Posture d’apprentissage
La posture d’apprentissage est cruciale. Si vous imaginez trois chaises de la connaissance, la première étant celle du novice, la deuxième celle de l’intermédiaire et la troisième celle de la personne qui sait, il est crucial de garder la posture du novice à tout moment, car elle vous permettra de garder l’esprit ouvert et la soif de connaissance à son comble. Là encore, cette posture d’apprentissage peut être appliquée à tous les aspects de la vie. On peut avoir l’impression d’en savoir beaucoup sur un sujet spécifique, mais la connaissance est comme un désert plein de dunes, chaque dune représentant le processus d’apprentissage sur un aspect d’un sujet. Vous apprenez au fur et à mesure que vous progressez en escaladant cette dune. Mais une fois que vous êtes au sommet, il est important de se rendre compte qu’il y a d’autres dunes et d’autres processus d’apprentissage pour lesquels vous devez vous positionner en tant que novice au pied de chaque dune. En acceptant ce cycle d’apprentissage, et le fait que vous ne saurez jamais tout sur un sujet, vous gardez l’humilité sur toute déclaration que vous faites, et vous éloignez l’assurance inflexible d’avoir raison. Vous pouvez penser que vous avez raison, mais il vous manquera toujours un peu d’apprentissage pour comprendre pleinement une situation. L’humilité dans l’utilisation de vos connaissances est indispensable, car elle pourrait compromettre les chances de survie de l’arbre, en prenant la mauvaise décision basée sur l’illusion d’avoir raison.
Esthétique
Comprendre les aspects esthétiques d’un arbre est primordial pour en prendre soin. Les maîtres japonais ont codifié la beauté d’un arbre en l’observant dans la nature. Ils commencent par regarder de nombreux arbres, ils comprirent peu à peu ce qui rend un arbre majestueux et un autre plutôt commun. Ces règles d’or esthétiques ont ensuite été transmises de maîtres à disciples pendant des générations.

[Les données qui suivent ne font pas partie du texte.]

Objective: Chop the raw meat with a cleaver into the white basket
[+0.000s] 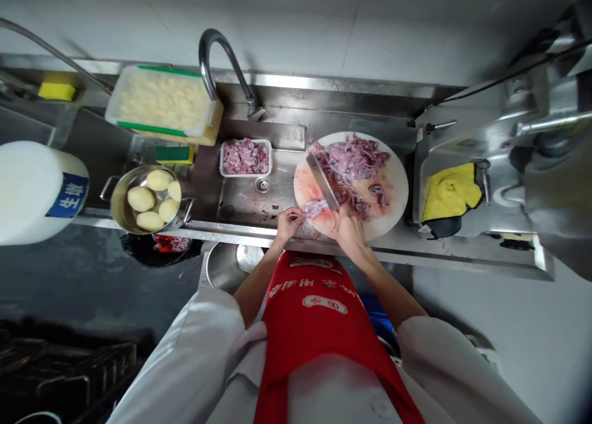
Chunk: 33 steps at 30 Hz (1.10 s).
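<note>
Cleaver [322,180] in the right hand [350,230], fingers closed around the handle; blade slants across the round cutting board [303,187], its far end beside the heap of raw meat [349,159]. Small meat piece [315,209] lies at the board's near left edge, just left of the blade. Left hand [287,225] has its fingers bent and drawn together at that piece's outer end; whether they truly pinch it, cannot tell.

Notes on handling, as judged here. Raw flesh looks wet and likely slides, so a firm hold at the outer end matters, fingertips tucked back from the edge. Piece sits close to the rim; drawn a little inward, it would have solid board beneath the whole cut. Short, level strokes suit it better than hard chops, with the wrist steady and the blade's flat turned away from the left fingers. Heap crowds the far side; keeping the blade's far end out of it saves snagging. Plastic basket [271,159] of cut meat stands in the sink [240,199], left of the board, within easy reach of the left hand.
</note>
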Tool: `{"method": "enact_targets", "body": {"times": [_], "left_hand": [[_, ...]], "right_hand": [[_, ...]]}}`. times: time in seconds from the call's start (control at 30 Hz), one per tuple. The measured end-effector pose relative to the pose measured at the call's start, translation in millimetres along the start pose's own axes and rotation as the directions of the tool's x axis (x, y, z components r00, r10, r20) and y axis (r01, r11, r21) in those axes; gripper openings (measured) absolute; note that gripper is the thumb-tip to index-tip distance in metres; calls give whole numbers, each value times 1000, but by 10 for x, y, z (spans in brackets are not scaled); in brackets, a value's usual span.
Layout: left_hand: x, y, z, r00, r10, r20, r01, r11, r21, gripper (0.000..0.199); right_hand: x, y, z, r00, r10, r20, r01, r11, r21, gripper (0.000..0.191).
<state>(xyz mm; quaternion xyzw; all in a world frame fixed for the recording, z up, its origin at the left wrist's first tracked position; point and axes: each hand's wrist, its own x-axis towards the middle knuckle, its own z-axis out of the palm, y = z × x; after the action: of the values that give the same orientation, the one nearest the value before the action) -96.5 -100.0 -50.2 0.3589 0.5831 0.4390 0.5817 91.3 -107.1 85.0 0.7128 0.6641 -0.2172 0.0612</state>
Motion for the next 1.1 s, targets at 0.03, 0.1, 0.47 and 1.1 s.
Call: {"method": "enact_targets", "body": {"times": [0.03, 0.1, 0.47, 1.1], "left_hand": [[9, -13, 17, 1000, -17, -8, 17, 1000, -17, 42], [25, -16, 33, 999, -34, -9, 34, 998, -49, 40], [19, -50, 166, 993, 7, -120, 1, 998, 68, 20], [111, 107, 94, 978, -11, -207, -6, 997, -82, 25]], "right_hand": [[51, -55, -12, 999, 7, -47, -7, 1000, 6, 40], [157, -137, 3, 999, 15, -47, -14, 1000, 22, 41], [175, 104, 174, 985, 37, 166, -42, 999, 28, 31], [-255, 419, 352, 963, 62, 263, -65, 998, 4, 32]]}}
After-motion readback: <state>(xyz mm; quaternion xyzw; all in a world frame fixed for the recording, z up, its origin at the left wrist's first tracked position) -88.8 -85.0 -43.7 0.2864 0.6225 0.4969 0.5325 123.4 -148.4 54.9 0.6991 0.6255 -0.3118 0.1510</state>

Mais pour bien comprendre ces règles, il faut au préalable apprendre à observer la nature, à observer les informations que votre environnement est capable de vous fournir. Chaque arbre dans la nature vous raconte une histoire, sa forme est comme un livre ouvert sur ce qu’il s’est passé au cours de sa vie. Du type de croissance en groupe forestier, prenant soin les uns des autres, collaborant et rivalisant, à l’arbre solitaire, survivant, et témoignage d’un long passé.

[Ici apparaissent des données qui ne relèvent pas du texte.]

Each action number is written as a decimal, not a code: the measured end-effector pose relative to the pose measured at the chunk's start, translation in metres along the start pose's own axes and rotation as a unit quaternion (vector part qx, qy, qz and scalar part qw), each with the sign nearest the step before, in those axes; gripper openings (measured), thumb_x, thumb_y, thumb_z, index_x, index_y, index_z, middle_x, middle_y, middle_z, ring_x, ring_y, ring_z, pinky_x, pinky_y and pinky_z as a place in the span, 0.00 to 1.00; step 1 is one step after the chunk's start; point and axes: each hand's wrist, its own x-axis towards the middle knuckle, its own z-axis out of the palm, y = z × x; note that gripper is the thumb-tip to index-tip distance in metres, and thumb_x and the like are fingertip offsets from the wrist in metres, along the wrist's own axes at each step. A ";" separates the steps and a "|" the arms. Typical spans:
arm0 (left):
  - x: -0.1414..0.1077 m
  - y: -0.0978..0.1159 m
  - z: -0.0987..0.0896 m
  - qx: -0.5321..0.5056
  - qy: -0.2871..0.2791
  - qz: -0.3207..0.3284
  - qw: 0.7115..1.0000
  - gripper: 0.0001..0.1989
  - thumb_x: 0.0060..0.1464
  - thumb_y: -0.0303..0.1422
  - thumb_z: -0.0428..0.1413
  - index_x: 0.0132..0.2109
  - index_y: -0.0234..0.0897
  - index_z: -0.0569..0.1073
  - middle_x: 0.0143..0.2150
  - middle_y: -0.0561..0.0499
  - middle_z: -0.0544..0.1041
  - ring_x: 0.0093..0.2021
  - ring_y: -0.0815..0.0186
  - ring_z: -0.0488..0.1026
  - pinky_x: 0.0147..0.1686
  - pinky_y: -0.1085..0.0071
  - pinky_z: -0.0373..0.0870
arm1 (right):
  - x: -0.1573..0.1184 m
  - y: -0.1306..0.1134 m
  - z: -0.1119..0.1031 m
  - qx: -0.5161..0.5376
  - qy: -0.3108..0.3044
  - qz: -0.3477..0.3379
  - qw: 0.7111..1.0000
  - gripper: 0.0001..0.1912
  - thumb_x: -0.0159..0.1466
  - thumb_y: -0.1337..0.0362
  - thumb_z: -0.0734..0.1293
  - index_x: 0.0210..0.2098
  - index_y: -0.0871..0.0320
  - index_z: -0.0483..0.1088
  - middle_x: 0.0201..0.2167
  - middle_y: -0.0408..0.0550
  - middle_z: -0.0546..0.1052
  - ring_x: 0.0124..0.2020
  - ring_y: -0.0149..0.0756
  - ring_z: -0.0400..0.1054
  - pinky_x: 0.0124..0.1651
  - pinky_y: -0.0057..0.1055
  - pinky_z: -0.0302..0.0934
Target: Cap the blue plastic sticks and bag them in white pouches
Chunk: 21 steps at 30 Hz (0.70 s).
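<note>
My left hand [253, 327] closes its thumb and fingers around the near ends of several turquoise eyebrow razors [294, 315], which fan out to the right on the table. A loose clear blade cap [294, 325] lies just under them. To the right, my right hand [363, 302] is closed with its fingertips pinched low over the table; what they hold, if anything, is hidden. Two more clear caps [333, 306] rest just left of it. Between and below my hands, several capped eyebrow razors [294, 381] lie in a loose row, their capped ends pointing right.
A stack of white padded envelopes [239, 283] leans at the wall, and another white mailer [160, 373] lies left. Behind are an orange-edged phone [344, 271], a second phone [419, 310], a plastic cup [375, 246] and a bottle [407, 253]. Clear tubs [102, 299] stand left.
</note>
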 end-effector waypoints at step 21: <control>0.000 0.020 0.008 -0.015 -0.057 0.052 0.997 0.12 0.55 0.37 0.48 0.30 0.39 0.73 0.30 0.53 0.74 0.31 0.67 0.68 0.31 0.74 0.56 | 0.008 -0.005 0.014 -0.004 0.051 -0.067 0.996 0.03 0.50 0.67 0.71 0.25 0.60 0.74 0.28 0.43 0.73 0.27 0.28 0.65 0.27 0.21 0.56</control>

Le développement d’un sens aigu de l’observation de la nature, de l’environnement et le développement d’une conscience accrue joueront un rôle crucial dans la capacité à prendre soin d’un arbre.
Potentiel
A moins que votre arbre ne soit déjà bien établi et très vieux, ce qui nécessite plus un entretien que le développement de son plein potentiel, tout soignant devra être capable de voir le potentiel de l’arbre et collaborer avec lui pour l’atteindre. Pour cela, vous devrez développer un œil pour ce que l’arbre pourrait être dans les années à venir. Un plan de croissance sera mis en place et divisé en plusieurs phases pour le mener à bien. Collaborer avec l’arbre et l’aider à sublimer son potentiel nécessitera des connaissances, de la flexibilité, de la collaboration, de la patience et de l’humilité. Le soignant devra constamment ajuster son plan d’action en fonction de l’état de l’arbre et de sa réaction au plan de croissance. En de nombreuses occasions, ce plan devra être ajusté, modifié, reconsidéré, pour prendre en considération ce que l’arbre dit. En fin de compte, c’est toujours l’arbre qui décidera, plus vite vous le comprendrez, mieux ce sera.
Perfection
La recherche de la perfection est une épée à double tranchant, car la perfection peut signifier tout et n’importe quoi. Il est donc primordial de définir ce que l’on entend par perfection tout en prenant soin d’un arbre, car cette perfection pourrait tout aussi bien conduire à la magnificence ou au désastre. Ma compréhension de la perfection est le délicat exercice d’équilibre qui consiste à combiner tous les aspects des soins, tout en collaborant constamment avec l’arbre et en l’aidant à sublimer son potentiel, tout en acceptant ses défauts, vos erreurs due à votre manque de connaissances et d’expérience.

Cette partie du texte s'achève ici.